* _Activity_
Would you transcribe the listing exactly as it stands, minus any images?

__________

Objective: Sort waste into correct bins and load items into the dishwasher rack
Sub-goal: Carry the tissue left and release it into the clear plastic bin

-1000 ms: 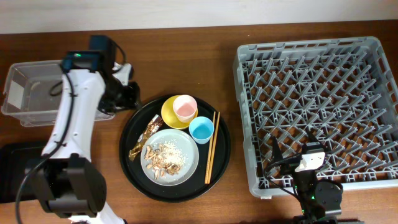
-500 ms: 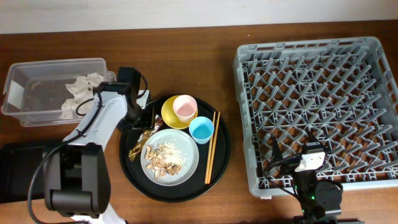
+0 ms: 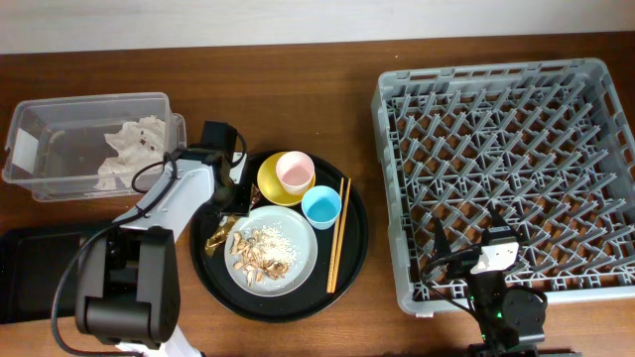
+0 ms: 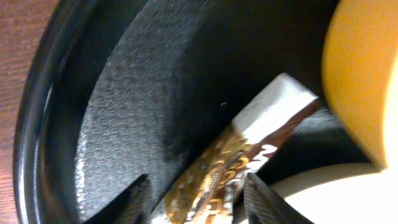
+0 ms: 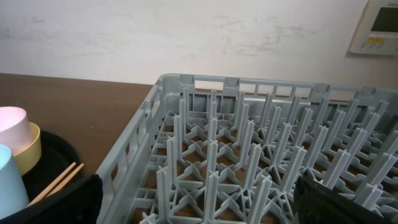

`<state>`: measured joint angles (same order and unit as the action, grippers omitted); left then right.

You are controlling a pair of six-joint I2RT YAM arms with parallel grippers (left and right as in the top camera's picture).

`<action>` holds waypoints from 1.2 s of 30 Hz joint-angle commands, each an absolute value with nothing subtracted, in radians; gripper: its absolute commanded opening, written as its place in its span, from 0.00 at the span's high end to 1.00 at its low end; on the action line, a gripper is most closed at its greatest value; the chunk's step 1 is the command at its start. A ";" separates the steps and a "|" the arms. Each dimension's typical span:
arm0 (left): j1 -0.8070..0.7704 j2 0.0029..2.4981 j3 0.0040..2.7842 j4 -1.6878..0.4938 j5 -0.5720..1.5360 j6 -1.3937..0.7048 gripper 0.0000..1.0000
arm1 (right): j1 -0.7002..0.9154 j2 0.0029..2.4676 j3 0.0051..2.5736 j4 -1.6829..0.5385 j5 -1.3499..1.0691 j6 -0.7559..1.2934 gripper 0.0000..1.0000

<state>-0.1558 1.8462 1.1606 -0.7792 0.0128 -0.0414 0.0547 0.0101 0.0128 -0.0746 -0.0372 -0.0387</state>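
My left gripper [image 3: 230, 205] is down on the round black serving tray. In the left wrist view it is open [image 4: 196, 202], one finger on each side of a gold foil wrapper [image 4: 236, 168], which also shows from overhead [image 3: 218, 236]. Crumpled white paper [image 3: 129, 149] lies in the clear tub [image 3: 40, 174]. The grey plate [image 3: 306, 260] holds rice and scraps [image 3: 263, 248]. The pink cup [image 3: 295, 171] sits in the yellow dish [image 3: 268, 184], beside the blue cup [image 3: 321, 206] and chopsticks [image 3: 338, 233]. My right gripper [image 5: 199, 205] is open and empty over the rack's [image 3: 496, 71] front edge.
The round serving tray [image 3: 352, 268] stands between the tub and the rack. The shallow black tray [image 3: 20, 268] lies at the front left, partly out of view. Brown tabletop shows between the serving tray and the rack.
My left arm has swung from over the clear tub to the serving tray and come down around the gold wrapper. The white paper now shows in the tub. The right arm has not moved.
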 commanded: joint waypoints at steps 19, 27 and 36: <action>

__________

* _Result of this task_
Objective: Sort waste into correct bins and load items into the dishwasher rack
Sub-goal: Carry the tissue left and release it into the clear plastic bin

-1000 ms: 
-500 ms: 
+0 ms: 
+0 ms: 
+0 ms: 

`<state>`: measured joint angles (same order and unit as the action, grippers omitted); left then right.

You are controlling a pair of six-joint I2RT YAM arms with parallel grippers (left and right as in the top camera's picture).

`<action>` holds waypoints from 1.2 s of 30 Hz joint-angle commands, each an absolute value with nothing subtracted, in radians; gripper: its absolute commanded opening, written as its place in its span, from 0.00 at the span's high end to 1.00 at its low end; on the action line, a gripper is most closed at its greatest value; the chunk's step 1 is the command at its start. A ";" separates the steps and a "|" the arms. Each dimension's typical span:
arm0 (left): j1 -0.8070..0.7704 j2 0.0029..2.4981 j3 0.0040..2.7842 j4 -1.6878..0.4938 j5 -0.5720..1.5360 j6 -1.3937..0.7048 gripper 0.0000..1.0000
arm1 (right): j1 -0.7002..0.9154 j2 0.0029..2.4676 j3 0.0051..2.5736 j4 -1.6829..0.5385 j5 -1.3499..1.0691 j6 -0.7559..1.2934 gripper 0.0000..1.0000

<state>-0.1558 1.8462 1.1606 -0.7792 0.0128 -0.0414 0.0547 0.0101 0.0128 -0.0746 -0.0372 -0.0387</state>
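My left gripper [image 3: 230, 205] is down on the round black serving tray. In the left wrist view it is open [image 4: 196, 202], one finger on each side of a gold foil wrapper [image 4: 236, 168], which also shows from overhead [image 3: 218, 236]. Crumpled white paper [image 3: 129, 149] lies in the clear tub [image 3: 40, 174]. The grey plate [image 3: 306, 260] holds rice and scraps [image 3: 263, 248]. The pink cup [image 3: 295, 171] sits in the yellow dish [image 3: 268, 184], beside the blue cup [image 3: 321, 206] and chopsticks [image 3: 338, 233]. My right gripper [image 5: 199, 205] is open and empty over the rack's [image 3: 496, 71] front edge.
The round serving tray [image 3: 352, 268] stands between the tub and the rack. The shallow black tray [image 3: 20, 268] lies at the front left, partly out of view. Brown tabletop shows between the serving tray and the rack.
My left arm has swung from over the clear tub to the serving tray and come down around the gold wrapper. The white paper now shows in the tub. The right arm has not moved.
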 commanded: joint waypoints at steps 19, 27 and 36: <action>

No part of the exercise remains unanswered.